Chromosomal rearrangement breakpoints are uniformly drawn on the chromosome, the number of breakpoints depending on the type of rearrangement (Fig. 3). Hence, chromosomal rearrangements can be of any size between 1 and the total genome size, allowing to investigate the effect of small structural variants that are indeed observed in vivo.

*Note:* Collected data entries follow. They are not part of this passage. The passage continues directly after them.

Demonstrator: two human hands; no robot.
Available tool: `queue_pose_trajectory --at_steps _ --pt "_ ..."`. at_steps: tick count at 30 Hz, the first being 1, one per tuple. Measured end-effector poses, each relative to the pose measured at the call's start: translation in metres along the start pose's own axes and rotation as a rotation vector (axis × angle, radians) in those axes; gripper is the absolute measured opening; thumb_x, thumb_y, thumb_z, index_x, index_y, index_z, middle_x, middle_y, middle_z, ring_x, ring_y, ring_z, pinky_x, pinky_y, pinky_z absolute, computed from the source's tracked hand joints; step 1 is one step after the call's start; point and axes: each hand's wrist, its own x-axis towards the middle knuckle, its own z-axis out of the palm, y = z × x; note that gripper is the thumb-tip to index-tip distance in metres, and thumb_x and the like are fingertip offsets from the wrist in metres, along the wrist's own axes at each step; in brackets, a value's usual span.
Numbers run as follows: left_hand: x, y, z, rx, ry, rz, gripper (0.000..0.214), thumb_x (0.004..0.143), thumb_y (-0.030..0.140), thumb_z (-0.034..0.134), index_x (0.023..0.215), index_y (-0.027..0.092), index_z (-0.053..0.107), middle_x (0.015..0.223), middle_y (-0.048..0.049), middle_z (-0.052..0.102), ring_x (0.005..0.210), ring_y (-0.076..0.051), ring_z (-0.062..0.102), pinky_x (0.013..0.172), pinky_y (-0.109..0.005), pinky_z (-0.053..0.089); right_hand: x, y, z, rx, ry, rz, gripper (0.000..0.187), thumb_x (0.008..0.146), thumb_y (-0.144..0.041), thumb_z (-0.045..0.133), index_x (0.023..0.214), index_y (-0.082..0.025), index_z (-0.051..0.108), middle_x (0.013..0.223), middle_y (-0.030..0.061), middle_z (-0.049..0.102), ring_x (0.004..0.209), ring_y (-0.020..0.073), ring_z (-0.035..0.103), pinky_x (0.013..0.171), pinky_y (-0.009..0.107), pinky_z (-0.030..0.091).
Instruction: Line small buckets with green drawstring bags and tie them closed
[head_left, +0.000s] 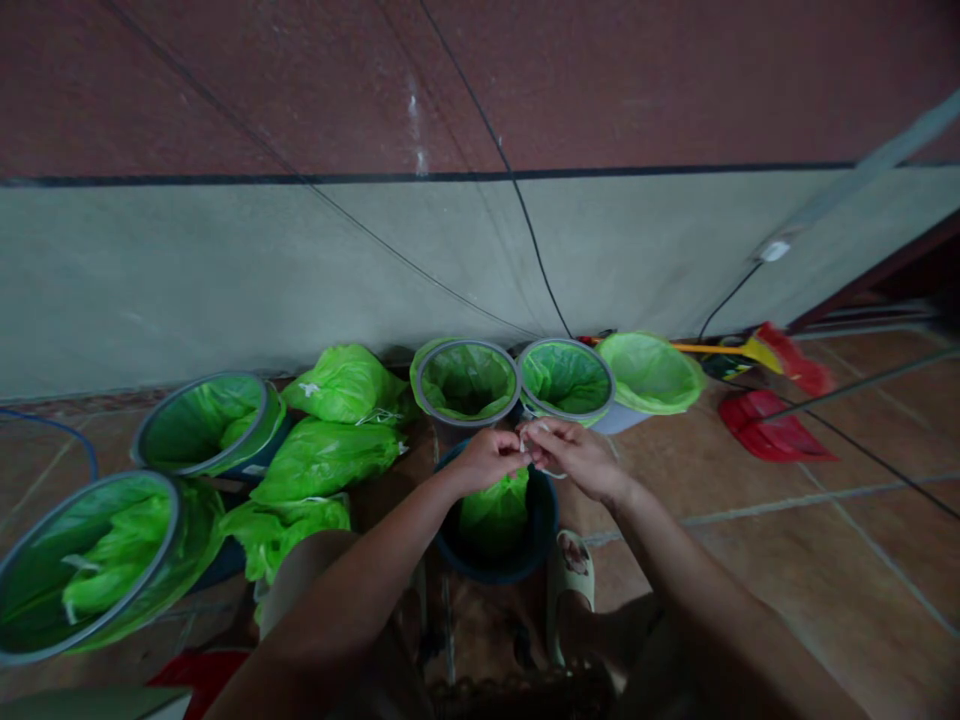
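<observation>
I am locating the green bag (495, 512) inside the dark blue bucket (489, 575), directly below the hands. The left hand (495, 458) is pinching the white tie (556, 474) at the bag's neck, its fingertips together. The right hand (571, 455) is gripping the same tie just beside it, with a loop hanging under the fingers. I am not seeing exactly where each strand passes between the fingers.

Handling: I am treating the bag as light, limp, thin film, probably slick and easily torn; its contents are remaining hidden, so weight is uncertain. I am favouring the gathered neck and tie as hold points over the loose sides.

Orientation: the neck is pointing up toward the hands and the wall (360, 260); the long axis is running roughly upright, from the neck down into the bucket.
</observation>
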Motion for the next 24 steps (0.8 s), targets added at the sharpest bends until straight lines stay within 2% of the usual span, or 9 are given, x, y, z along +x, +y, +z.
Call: queue_pose_trajectory --at_steps 4,7,9,13,15,19,24 --pt "-0.002 0.006 0.001 -0.011 0.083 0.042 0.024 0.08 0.035 0.06 0.067 0.014 0.059 0.055 0.0031 0.054 0.05 -0.008 0.048 0.052 -0.019 0.036 0.001 0.005 0.0 0.235 0.081 0.137 0.046 0.082 -0.064 0.055 0.097 -0.022 0.062 0.082 0.0035 0.068 0.056 0.0108 0.057 0.053 0.023 0.048" --pt "-0.003 0.011 0.001 -0.064 0.139 0.074 0.026 0.082 0.038 0.059 0.07 0.015 0.058 0.051 0.0042 0.051 0.047 -0.008 0.046 0.05 -0.019 0.037 0.002 0.01 0.002 0.267 0.039 0.177 0.049 0.087 -0.065 0.046 0.1 -0.02 0.062 0.084 0.0065 0.07 0.06 0.0125 0.061 0.058 0.025 0.052" --pt "-0.003 0.012 0.0 -0.073 0.164 0.076 0.027 0.083 0.04 0.058 0.07 0.016 0.059 0.049 0.0051 0.049 0.043 -0.007 0.044 0.047 -0.019 0.036 0.002 0.013 0.005 0.271 0.008 0.176 0.049 0.086 -0.064 0.048 0.096 -0.019 0.063 0.081 0.0066 0.07 0.063 0.013 0.063 0.062 0.025 0.053" --pt "-0.001 0.009 0.0 -0.068 0.231 -0.007 0.03 0.082 0.044 0.06 0.071 0.016 0.063 0.046 0.0057 0.048 0.037 -0.005 0.039 0.04 -0.018 0.031 0.002 0.016 0.012 0.261 0.012 0.102 0.035 0.075 -0.046 0.072 0.098 -0.021 0.064 0.085 0.0026 0.069 0.071 0.0124 0.064 0.067 0.025 0.053" --pt "-0.001 0.008 0.001 -0.083 0.288 -0.048 0.032 0.081 0.045 0.06 0.068 0.016 0.062 0.046 0.0053 0.048 0.036 -0.005 0.039 0.039 -0.019 0.031 0.001 0.016 0.014 0.247 0.002 0.067 0.038 0.069 -0.035 0.077 0.103 -0.023 0.063 0.087 0.0009 0.069 0.075 0.013 0.064 0.069 0.025 0.051" --pt "-0.003 0.007 0.006 -0.136 0.358 -0.095 0.029 0.083 0.042 0.059 0.073 0.016 0.064 0.043 0.0061 0.047 0.034 -0.006 0.04 0.037 -0.018 0.032 0.003 0.022 0.02 0.173 -0.034 0.028 0.047 0.063 -0.026 0.078 0.106 -0.022 0.059 0.08 -0.0012 0.068 0.071 0.0141 0.063 0.065 0.026 0.047" --pt "-0.003 0.007 0.011 -0.23 0.435 -0.192 0.029 0.084 0.042 0.06 0.079 0.015 0.067 0.041 0.0071 0.045 0.033 -0.005 0.039 0.038 -0.019 0.038 0.011 0.039 0.025 0.036 0.074 -0.102 0.048 0.068 -0.027 0.073 0.111 -0.021 0.053 0.066 -0.0055 0.063 0.057 0.0119 0.056 0.057 0.025 0.041"
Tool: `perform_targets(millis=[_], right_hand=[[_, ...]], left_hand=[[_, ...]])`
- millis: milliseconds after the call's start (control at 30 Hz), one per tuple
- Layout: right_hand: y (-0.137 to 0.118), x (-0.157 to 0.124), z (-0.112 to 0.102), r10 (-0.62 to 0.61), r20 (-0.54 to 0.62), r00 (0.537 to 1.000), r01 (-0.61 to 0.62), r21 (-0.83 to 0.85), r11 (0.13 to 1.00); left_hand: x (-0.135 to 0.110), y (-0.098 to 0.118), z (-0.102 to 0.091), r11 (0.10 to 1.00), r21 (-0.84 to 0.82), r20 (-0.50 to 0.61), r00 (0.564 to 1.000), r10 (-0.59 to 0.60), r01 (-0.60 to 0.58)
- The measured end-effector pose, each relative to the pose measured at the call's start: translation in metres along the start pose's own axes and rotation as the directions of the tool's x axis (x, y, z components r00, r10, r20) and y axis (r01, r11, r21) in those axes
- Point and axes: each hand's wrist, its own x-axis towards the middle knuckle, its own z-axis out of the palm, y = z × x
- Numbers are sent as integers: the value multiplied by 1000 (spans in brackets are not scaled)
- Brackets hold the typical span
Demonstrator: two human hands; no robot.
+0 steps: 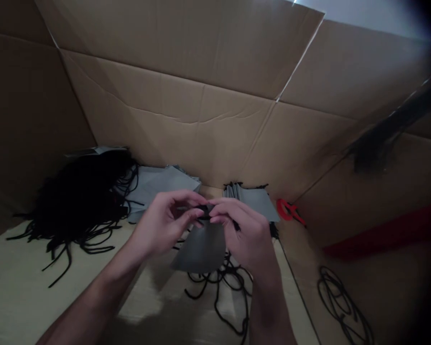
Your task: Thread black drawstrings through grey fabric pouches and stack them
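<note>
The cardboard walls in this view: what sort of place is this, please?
Probably a makeshift handwork booth, not an ordinary room: cardboard panels line the walls and work surface, a heap of black cords and grey sheets lie close by, and the left hand and right hand handle a small black item.

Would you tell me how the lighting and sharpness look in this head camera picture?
Head view: dim, with vignetting at the right corners; glare washes out the top right beyond the cardboard flaps; the left hand and right hand look soft, and the black piece between them is too dark to resolve.
</note>
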Motion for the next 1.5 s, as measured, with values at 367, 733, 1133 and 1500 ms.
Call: perform_targets(millis=[367, 733, 1133, 1500], right_hand=[[5, -3, 6, -23, -161, 987, -3, -158, 987], [3, -5, 10, 314, -157, 936, -260, 289, 921], [-10, -1, 2, 217, -61, 974, -214, 62, 975], [-8, -1, 0, 242, -7, 970, -243, -12, 970]], left_hand=[[0, 2, 9, 998, -33, -137, 989, -59, 55], [-3, 3, 19, 1000, -1, -236, 972, 17, -18], [-3, 4, 22, 998, 13, -236, 970, 60, -58], [-9, -3, 20, 936, 323, -130, 972, 193, -142]])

The rates \(\mu_{t}\) at which each type \(t\) of genetic mutation occur are defined as a per-base, per-replication probability. This means that the number of spontaneous events is linearly dependent on the length of the genome. However, its fixation probability depends on its phenotypic effect (for instance, a mutation affecting exclusively an untranscribed region is likely to be neutral). Hence, the distribution of fitness effects (DFE) of any kind of mutation is not predefined but depends on the intertwining of its effect on the sequence, and of the genome structure. For example, the fraction of coding sequences or the spatial distribution of the genes along the chromosome change the probability of a given mutation to alter the phenotype, and the fitness, an effect that is especially important for chromosomal rearrangements. Having an emergent DFE instead of a predefined one enables investigating the complex direct and indirect effects of chromosomal rearrangements on the evolutionary dynamics.